The Big Easy
A low-cost, no-hassle strategy to provide employees with retirement benefits.
Simplified employee pensions -- a low-cost, no-hassle strategyto provide employees with retirement benefits
Bill Buckingham had a problem. His Buckingham Computer Services Inc. was based in Midland, Mich., a community of just 37,000. "Dow Chemical is the employer in town, and I knew as we grew I'd be competing against it for a limited supply of qualified workers. That was going to be hard," Buckingham explains, "because it has all kinds of employee benefits -- the kind I couldn't afford to offer if I wanted to keep funneling cash into growing my business."
It wasn't just a question of money. Buckingham felt he was over his head when it came to choosing between the myriad benefits that could be offered to the employees of his computer-training and -service business. Worse still, he knew that his company lacked the management resources to administer any of them internally. Fortunately, he came across a government pamphlet that described a plain-vanilla benefit known as the simplified employee pension (SEP) plan.
"I liked it from the start," he recalls. "It was so straightforward and simple to figure out that I could see it would take a little time to research it and make some decisions -- and then I'd be able to very quickly shift my attention back to what mattered, running and gunning my business."
Less than 20% of people employed by small companies have any type of pension coverage, according to the U.S. Small Business Administration, compared with more than 80% of those working for large corporations.

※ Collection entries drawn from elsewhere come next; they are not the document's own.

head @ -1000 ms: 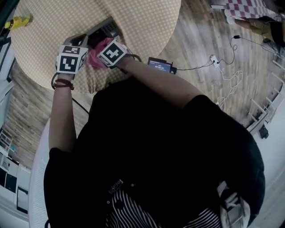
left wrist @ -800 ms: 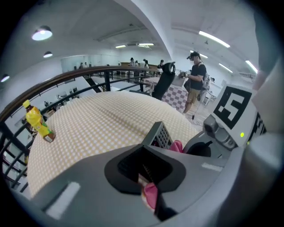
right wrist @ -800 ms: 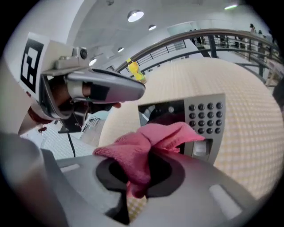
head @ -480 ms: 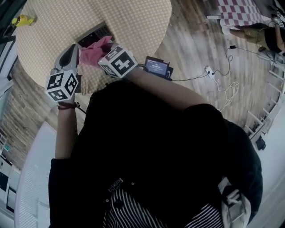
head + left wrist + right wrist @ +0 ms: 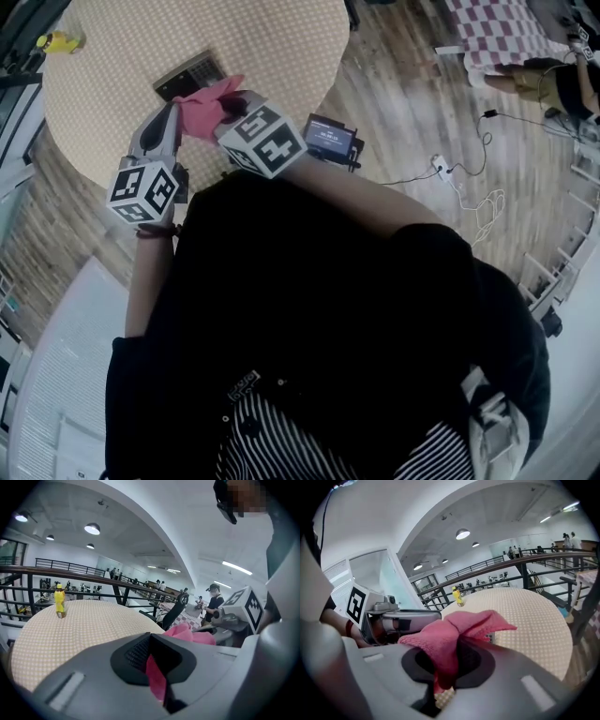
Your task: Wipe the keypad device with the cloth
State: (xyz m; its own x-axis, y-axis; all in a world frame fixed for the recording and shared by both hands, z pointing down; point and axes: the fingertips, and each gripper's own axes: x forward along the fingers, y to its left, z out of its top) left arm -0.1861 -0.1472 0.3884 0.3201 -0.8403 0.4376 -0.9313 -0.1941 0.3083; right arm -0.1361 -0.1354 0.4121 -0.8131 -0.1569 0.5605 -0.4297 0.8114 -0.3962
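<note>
The grey keypad device (image 5: 188, 74) lies flat on the round checked table (image 5: 112, 94), apart from both grippers. A pink cloth (image 5: 207, 105) hangs in the air just on my side of it, held between the two grippers. My left gripper (image 5: 172, 111) is shut on a strip of the cloth (image 5: 156, 680), which runs down between its jaws. Facing it from the right, my right gripper (image 5: 228, 105) is shut on a bunched fold of the cloth (image 5: 449, 632). In the right gripper view the cloth hides most of the device.
A yellow bottle (image 5: 56, 41) stands at the table's far left rim. A small black box with a lit screen (image 5: 327, 139), a power strip (image 5: 441, 148) and loose cables lie on the wooden floor to the right. People (image 5: 214, 603) stand in the background.
Both grippers have come up off the keypad device and drawn back toward the table's near edge, taking the pink cloth with them. The device now lies uncovered.
</note>
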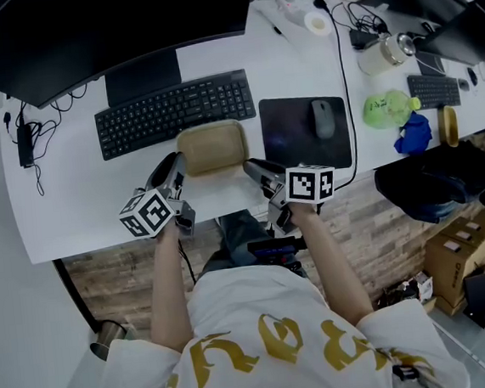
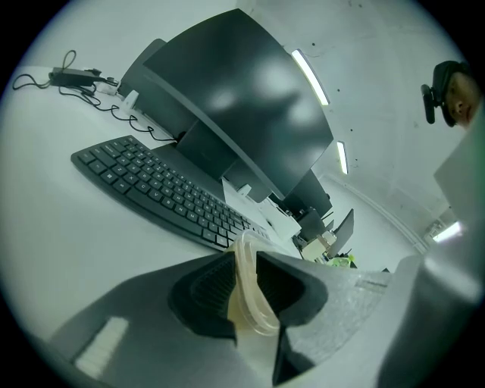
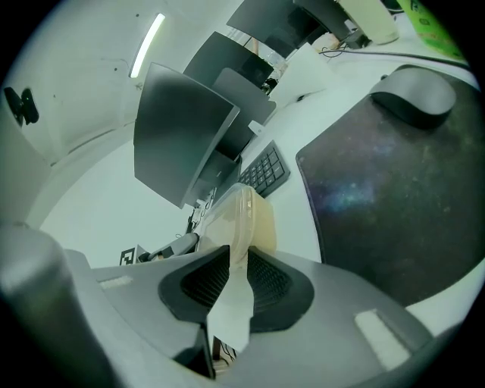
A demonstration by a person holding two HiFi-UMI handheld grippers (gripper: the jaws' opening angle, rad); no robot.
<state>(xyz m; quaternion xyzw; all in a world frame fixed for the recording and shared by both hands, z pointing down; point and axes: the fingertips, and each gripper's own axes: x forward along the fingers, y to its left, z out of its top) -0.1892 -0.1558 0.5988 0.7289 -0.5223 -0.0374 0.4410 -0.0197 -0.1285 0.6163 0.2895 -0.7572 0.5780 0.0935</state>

That puts smaller businesses at a real disadvantage when it comes to hiring in competitive job markets, and Buckingham knew it.
Fortunately, SEPs, which operate like a cross between individual retirement accounts and corporate profit-sharing plans, offer an attractive alternative for growing companies. The paperwork and cost that are involved in setting up and administering SEPs are minimal. So are employer requirements. That means companies are free to adjust their annual contributions or even skip them entirely as business conditions warrant. Best of all, because of often-overlooked tax benefits, SEPs can actually improve bottom-line results for companies like Buckingham Computer.
Bill Buckingham started researching SEPs about five years ago, when his company had big growth plans but only 3 employees, including him and his wife. (The company, which made the 1988 Inc. 500 list, now has 55 employees, offices in five states, and $3 million in sales.) Although Buckingham didn't know much about the minutiae of employee benefits, he had formulated a checklist of requirements that made sense for his company.
"I wanted a plan that would be so simple and standardized that it would be easy for me to explain as a good thing to my employees or job candidates," he says. "I also wanted everyone to receive the same share, so there wouldn't be any hassles about fairness." Because Buckingham himself had been forced to sacrifice his retirement benefits when he stopped working for a large corporation, he wanted his employees to be able to take their funds with them if they decided to move on. "And since we were a young company, I didn't want to waste money on legal fees or administrative costs for running the program."
As he started talking to local brokerage houses about the plans they offered, it was clear that SEPs satisfied all of his basic requirements.
To see why, look at how a SEP works. Employers like Buckingham contract with a financial services organization (generally, a brokerage house, mutual fund company, or insurance firm) to administer what is known as a prototype SEP plan. Many providers will set up the plan at no cost to the company; they receive their income later in the form of annual administrative fees that are charged to participating employees, not to the employer. Because SEP plans are standardized, there's no need to hire a lawyer to write a costly plan description and file it with the Internal Revenue Service. In fact, all that's involved in starting a plan is providing the administrator with a list of qualified employees (generally those who have at least three years' tenure with the employer).
Once a plan is in place, employers make annual contributions as they wish to the retirement accounts set up in each employee's name. Contributions are tax advantaged in two important ways: they are tax deductible as a business expense, and, although they are a form of workers' compensation, they are free from any payroll taxes.
Employer contributions can range during any particular year from zero to 15% of each employee's salary, up to a maximum of $30,000 per employee. By law, though, every employee must receive the same percentage contribution, as long as he or she has worked for the company for three of the past five years and has earned at least $342 a year. (The minimum amount increases each year according to an inflation index.) Just as with IRAs or 401(k) accounts, employees must wait until they reach age 59½ to withdraw SEP funds or else pay tax penalties. If they switch jobs, they can roll over their SEP funds into IRAs without incurring any tax liabilities.